Against this backdrop, the primary goal of the DNC must have been abundantly clear to Team Obama: get those 2008 voters, many of whom cast a ballot for the first time, back to their polling centers. See San Antonio Mayor Julian Castro deliver a rousing speech about his immigrant family and the hard work and sacrifice required to make it in America. See Michelle Obama, the most capable First Lady since Hillary Clinton, humanize her cerebral husband with tales of date nights in a rusted out automobile.

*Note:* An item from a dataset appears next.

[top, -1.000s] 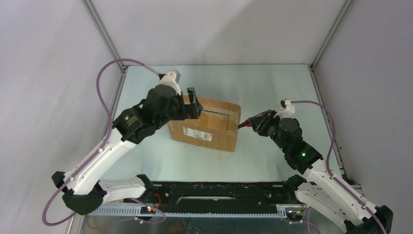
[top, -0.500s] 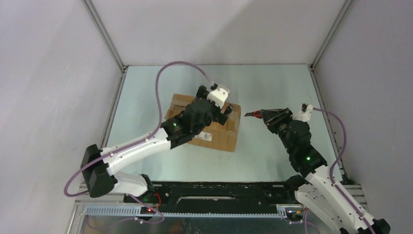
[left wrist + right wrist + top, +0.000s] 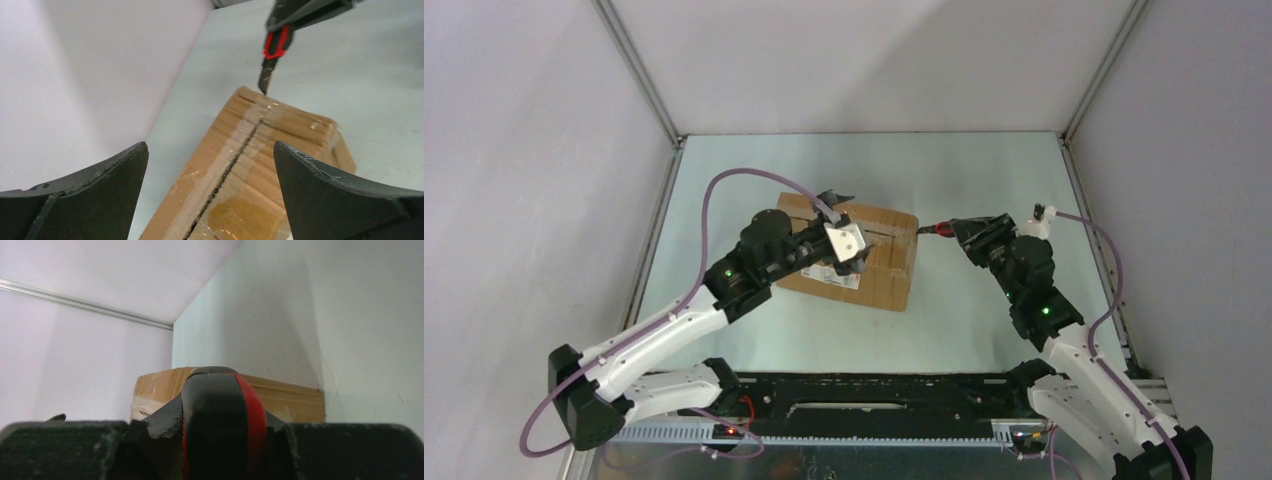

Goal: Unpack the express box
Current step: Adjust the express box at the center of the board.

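The express box (image 3: pixel 886 268), a brown carton with a white label on its near side, lies mid-table. My left gripper (image 3: pixel 856 232) hovers over its top, jaws wide open with nothing between them. In the left wrist view the box (image 3: pixel 295 145) shows its taped seam as a dark line running between the fingers (image 3: pixel 100 190). My right gripper (image 3: pixel 972 231) is shut on a black-and-red utility knife (image 3: pixel 939 229). The knife (image 3: pixel 274 45) has its blade tip at the far end of the seam. The knife handle (image 3: pixel 222 420) fills the right wrist view, with the box (image 3: pixel 295 399) behind it.
Grey enclosure walls with aluminium posts (image 3: pixel 636 68) stand close on three sides. A black rail (image 3: pixel 874 392) with the arm bases runs along the near edge. Purple cables (image 3: pixel 724 185) loop above both arms.
My left arm swung from the box's left end to over its top, the wrist turning. The right gripper with the knife drew back from the box's right end, then came to its far right corner.
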You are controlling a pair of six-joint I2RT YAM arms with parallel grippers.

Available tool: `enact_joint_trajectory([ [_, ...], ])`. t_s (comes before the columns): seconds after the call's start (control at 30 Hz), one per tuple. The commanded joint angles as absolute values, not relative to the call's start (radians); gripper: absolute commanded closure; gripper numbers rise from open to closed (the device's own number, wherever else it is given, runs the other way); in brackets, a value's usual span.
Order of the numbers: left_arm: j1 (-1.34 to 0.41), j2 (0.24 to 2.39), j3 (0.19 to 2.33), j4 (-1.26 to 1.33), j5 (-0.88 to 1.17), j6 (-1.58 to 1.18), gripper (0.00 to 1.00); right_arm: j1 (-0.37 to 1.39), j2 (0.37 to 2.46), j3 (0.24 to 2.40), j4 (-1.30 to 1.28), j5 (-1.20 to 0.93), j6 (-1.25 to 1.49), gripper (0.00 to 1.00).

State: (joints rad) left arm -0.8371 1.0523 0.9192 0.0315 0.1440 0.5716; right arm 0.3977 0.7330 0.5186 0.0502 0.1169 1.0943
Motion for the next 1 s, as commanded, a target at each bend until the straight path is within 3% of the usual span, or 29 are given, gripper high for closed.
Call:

See Elizabeth Warren's massive appeal to the 99 percent with a stirring repudiation of the GOP's obsession with treating corporations better than people.
And last but not least before the current POTUS has the opportunity to address his constituents directly, see former President William Jefferson Clinton bring a convention center and millions of voters to their feet with the answer to all our disillusioned liberal prayers. Bill Clinton is considered a political genius for many reasons but his ability to meld lofty policy discussion with a relatable, folksy charm that doesn't talk down to Americans...well last night's speech was simply a master class in connection. All that was wanting was a microphone drop to complete the President Emeritus' triumph.
I am one of those voters who has occasionally felt letdown by the conflict between the theoretical Obama of 2008 and the practical limits of governing. However if the endgame of this week's convention is a restoration of enthusiasm, and a renewed commitment to ensuring a second term for the President, then mission accomplished. Whatever the roadblocks of the past four years, the current Commander-in-Chief is the only candidate who cares about the recent decline of the middle class and possesses the policy tools to put it back on the road to success. I'd like to thank Bill Clinton for the impassioned reminder.